2.3.1 Pengetahuan orang tua tentang bullying pada anak Berbeda dengan keadaan anak yang mengetahui secara persis kasus-kasus
bullying di sekolah, banyak orang tua tidak mengetahui ada masalah itu di sekolah
maupun di lingkungan sekitar anak (Astuti, 2008). Thompson et.al (2003 dalam Astuti, 2008) mengatakan kalaupun ada orang tua yang mengetahui, mereka sulit atau tidak mau untuk terlibat, antara lain disebabkan oleh : (1) Orang tua kurang pengetahuan (informasi) atas kejadian di sekolah. (2) Orang tua banyak memberikan kepercayaan pada pihak sekolah dalam mengawasi anak. (3) Orang tua tidak diajak berkomunikasi oleh anak, karena anak cenderung takut atau enggan bicara dengan orang tua atas masalah mereka di sekolah. Menurut mereka masalah mereka bukan urusan orang tua. (4) Orang tua cenderung mempersepsikan bullying atau senioritas sebagai bagian dari bentuk ajaran lain di lingkungan anak.

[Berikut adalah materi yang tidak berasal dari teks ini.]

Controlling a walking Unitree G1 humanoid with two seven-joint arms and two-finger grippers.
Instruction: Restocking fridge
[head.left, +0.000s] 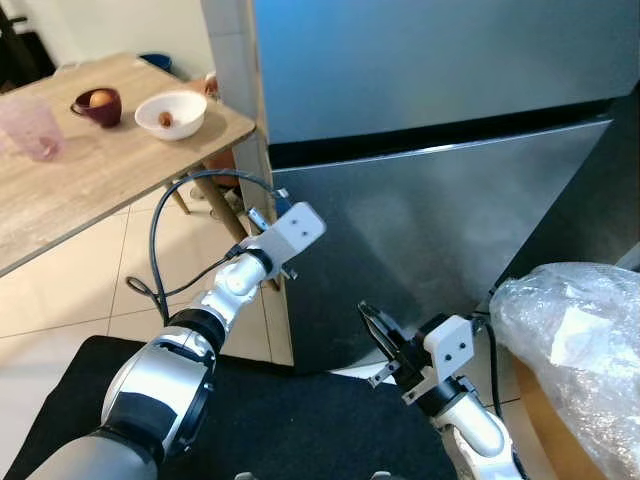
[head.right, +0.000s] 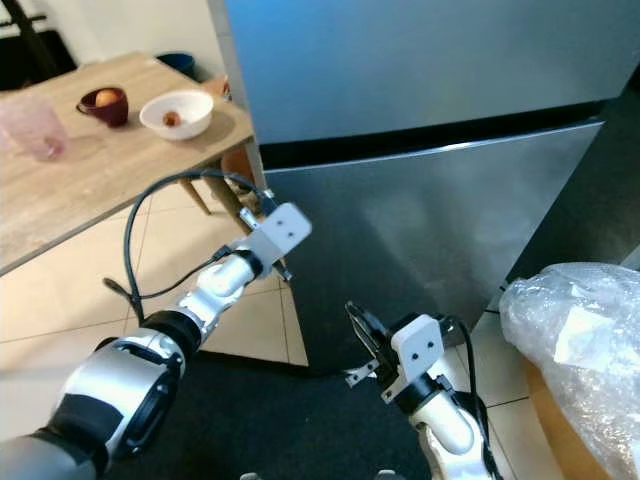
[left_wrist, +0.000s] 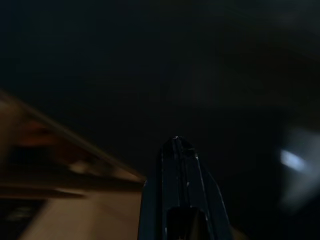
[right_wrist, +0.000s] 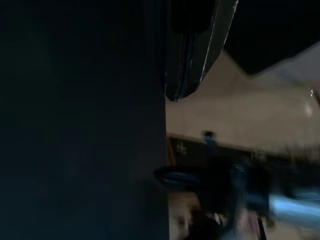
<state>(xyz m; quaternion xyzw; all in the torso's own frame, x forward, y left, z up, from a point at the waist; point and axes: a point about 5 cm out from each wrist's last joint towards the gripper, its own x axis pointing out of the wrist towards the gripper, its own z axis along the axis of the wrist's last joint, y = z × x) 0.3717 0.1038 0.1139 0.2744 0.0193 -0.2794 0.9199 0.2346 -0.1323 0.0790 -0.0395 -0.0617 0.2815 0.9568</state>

Persepsi orang tua yang keliru pada perilaku anak dengan menganggap anak dapat menyesuaikan diri sendiri bergaul di lingkungannya, maka terkadang orang tua tidak terlalu peduli apa yang terjadi pada lingkungan anak. Pandangan ini tidak seluruhnya benar, karena orang tua harus tetap peduli tentang lingkungan anak dan tahu apa yang terjadi dengan perilaku anak, khususnya perilaku bullying yang sering terjadi pada anak (Astuti, 2008).